Mushui Liu,Jun Dan,Ziqian Lu,Yunlong Yu,Yingming Li,Xi Li
2024-05-17
Abstract:Due to the large-scale image size and object variations, current CNN-based and Transformer-based approaches for remote sensing image semantic segmentation are suboptimal for capturing the long-range dependency or limited to the complex computational complexity. In this paper, we propose CM-UNet, comprising a CNN-based encoder for extracting local image features and a Mamba-based decoder for aggregating and integrating global information, facilitating efficient semantic segmentation of remote sensing images. Specifically, a CSMamba block is introduced to build the core segmentation decoder, which employs channel and spatial attention as the gate activation condition of the vanilla Mamba to enhance the feature interaction and global-local information fusion. Moreover, to further refine the output features from the CNN encoder, a Multi-Scale Attention Aggregation (MSAA) module is employed to merge the different scale features.
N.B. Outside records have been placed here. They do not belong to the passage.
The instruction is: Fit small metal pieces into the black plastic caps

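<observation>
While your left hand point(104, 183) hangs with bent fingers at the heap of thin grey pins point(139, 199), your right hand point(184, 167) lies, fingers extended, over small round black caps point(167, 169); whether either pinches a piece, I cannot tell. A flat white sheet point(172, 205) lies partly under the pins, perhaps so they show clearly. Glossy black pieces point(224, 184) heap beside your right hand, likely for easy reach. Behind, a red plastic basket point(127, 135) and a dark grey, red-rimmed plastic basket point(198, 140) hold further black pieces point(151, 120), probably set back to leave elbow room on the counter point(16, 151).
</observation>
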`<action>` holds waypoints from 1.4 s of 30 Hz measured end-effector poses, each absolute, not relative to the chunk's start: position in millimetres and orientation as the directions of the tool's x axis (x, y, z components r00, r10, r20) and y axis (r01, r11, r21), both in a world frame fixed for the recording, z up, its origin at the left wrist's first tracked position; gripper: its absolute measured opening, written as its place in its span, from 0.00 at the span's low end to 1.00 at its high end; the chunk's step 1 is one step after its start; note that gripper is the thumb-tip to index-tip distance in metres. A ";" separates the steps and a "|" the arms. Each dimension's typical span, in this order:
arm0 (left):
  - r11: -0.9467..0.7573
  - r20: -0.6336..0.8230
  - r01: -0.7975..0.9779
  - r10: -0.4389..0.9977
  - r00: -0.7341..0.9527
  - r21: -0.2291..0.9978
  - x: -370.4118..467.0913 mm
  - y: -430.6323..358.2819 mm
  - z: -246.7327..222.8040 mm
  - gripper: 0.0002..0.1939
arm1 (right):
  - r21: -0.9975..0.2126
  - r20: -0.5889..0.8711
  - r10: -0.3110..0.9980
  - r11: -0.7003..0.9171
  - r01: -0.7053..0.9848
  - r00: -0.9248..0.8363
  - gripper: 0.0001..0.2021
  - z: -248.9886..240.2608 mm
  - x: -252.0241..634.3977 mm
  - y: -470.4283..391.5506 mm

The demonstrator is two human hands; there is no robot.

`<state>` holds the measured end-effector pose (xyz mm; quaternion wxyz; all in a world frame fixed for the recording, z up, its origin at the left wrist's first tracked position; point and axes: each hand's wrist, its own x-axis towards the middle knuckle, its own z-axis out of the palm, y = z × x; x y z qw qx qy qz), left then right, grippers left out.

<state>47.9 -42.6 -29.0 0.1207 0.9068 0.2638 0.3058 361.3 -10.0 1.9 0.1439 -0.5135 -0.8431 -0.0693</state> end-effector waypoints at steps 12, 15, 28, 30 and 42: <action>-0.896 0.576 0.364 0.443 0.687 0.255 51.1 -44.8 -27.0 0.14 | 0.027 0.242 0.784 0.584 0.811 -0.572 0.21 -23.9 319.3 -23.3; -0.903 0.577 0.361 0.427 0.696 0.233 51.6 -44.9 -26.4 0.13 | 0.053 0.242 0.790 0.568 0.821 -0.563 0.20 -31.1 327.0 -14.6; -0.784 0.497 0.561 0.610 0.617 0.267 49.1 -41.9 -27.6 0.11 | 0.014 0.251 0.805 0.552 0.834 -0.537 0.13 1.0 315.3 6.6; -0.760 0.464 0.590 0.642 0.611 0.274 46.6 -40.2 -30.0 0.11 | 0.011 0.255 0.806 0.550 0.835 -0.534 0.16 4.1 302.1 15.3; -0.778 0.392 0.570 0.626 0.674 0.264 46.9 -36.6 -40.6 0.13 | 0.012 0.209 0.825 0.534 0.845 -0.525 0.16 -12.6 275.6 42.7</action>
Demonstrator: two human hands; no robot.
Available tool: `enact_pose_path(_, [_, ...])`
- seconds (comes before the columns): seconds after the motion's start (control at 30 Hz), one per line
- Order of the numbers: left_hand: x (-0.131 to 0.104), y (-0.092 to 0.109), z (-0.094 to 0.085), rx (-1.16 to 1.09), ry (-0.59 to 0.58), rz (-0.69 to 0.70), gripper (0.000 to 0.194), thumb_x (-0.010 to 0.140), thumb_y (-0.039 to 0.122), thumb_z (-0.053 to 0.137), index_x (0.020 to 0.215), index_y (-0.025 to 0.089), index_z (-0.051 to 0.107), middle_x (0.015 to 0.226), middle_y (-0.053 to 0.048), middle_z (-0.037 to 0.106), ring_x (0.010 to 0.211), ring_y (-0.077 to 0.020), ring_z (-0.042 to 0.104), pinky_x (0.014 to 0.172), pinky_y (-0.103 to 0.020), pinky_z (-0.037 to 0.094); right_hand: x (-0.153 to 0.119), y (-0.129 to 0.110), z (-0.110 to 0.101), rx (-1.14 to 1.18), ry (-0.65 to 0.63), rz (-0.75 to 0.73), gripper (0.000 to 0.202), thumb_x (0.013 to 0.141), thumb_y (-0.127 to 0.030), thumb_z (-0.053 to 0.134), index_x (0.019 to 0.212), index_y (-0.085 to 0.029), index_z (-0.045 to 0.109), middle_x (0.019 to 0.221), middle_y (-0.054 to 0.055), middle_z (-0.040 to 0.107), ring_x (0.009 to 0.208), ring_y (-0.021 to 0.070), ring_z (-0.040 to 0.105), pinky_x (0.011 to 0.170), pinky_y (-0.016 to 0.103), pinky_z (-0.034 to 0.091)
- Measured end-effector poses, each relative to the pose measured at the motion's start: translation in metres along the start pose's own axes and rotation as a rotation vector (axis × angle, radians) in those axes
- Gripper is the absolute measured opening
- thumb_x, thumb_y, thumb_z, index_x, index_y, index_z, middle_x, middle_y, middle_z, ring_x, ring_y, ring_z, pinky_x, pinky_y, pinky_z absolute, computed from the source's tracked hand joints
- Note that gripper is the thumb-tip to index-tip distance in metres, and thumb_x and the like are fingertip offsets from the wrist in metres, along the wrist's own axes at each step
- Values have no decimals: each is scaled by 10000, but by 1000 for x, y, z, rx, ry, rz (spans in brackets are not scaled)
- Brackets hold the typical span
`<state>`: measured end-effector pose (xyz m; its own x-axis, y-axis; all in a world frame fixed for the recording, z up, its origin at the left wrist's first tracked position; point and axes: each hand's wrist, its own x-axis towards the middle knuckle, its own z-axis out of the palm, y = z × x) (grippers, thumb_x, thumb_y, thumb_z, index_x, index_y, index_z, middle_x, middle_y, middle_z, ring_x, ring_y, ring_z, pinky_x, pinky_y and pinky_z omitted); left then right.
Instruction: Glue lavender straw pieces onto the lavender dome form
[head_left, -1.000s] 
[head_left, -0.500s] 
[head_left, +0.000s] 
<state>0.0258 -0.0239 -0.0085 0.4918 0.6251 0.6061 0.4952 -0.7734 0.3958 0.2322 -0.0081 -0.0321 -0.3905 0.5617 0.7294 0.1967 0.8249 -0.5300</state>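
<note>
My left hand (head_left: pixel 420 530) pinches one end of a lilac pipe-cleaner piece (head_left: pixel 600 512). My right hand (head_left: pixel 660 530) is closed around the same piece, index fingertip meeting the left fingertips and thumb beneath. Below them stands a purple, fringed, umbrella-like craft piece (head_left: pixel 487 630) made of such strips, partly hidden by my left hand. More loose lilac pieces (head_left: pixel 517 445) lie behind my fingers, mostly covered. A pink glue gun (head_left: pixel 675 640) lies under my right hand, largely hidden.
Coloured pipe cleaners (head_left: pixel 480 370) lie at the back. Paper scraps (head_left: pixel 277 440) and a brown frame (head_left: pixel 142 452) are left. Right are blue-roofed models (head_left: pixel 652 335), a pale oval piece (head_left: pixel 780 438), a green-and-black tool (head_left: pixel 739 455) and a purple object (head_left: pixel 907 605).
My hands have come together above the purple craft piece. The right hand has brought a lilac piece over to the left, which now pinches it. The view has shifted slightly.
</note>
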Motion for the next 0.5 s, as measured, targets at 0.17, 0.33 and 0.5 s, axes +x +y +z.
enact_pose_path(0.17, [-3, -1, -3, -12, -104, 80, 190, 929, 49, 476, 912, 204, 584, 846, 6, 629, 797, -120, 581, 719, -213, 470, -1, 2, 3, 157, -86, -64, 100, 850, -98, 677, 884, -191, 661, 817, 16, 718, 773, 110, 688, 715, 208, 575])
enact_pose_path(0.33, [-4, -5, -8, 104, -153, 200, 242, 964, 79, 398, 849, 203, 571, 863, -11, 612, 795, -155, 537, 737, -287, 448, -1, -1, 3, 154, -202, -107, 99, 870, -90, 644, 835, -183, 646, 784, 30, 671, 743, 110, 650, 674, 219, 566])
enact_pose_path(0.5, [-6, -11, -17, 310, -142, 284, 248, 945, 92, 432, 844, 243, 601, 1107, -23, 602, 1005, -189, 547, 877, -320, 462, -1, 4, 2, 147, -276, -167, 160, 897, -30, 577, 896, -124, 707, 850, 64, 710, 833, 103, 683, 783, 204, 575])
By integrating the CSMamba block and MSAA module, CM-UNet effectively captures the long-range dependencies and multi-scale global contextual information of large-scale remote-sensing images. Experimental results obtained on three benchmarks indicate that the proposed CM-UNet outperforms existing methods in various performance metrics. The codes are available at
Computer Vision and Pattern Recognition
What problem does this paper attempt to address?
The paper aims to address issues in semantic segmentation of remote sensing images, particularly when dealing with large-scale images and target variations. Existing methods based on Convolutional Neural Networks (CNN) and Transformer-based approaches are either ineffective in capturing long-range dependencies or have high computational complexity. To this end, the paper proposes a new framework called CM-UNet, which combines a CNN encoder to extract local image features and a Mamba-based decoder to aggregate and fuse global information, thereby achieving efficient semantic segmentation of remote sensing images. Specifically, CM-UNet introduces a CSMamba block as the core segmentation decoder, utilizing channel and spatial attention mechanisms to enhance feature interaction and global-local information fusion. Additionally, to further optimize the features output by the CNN encoder, a Multi-Scale Attention Aggregation (MSAA) module is employed to fuse features at different scales. By integrating the CSMamba block and the MSAA module, CM-UNet effectively captures long-range dependencies and multi-scale global contextual information in large-scale remote sensing images. Experimental results demonstrate that CM-UNet outperforms existing methods on multiple benchmark datasets.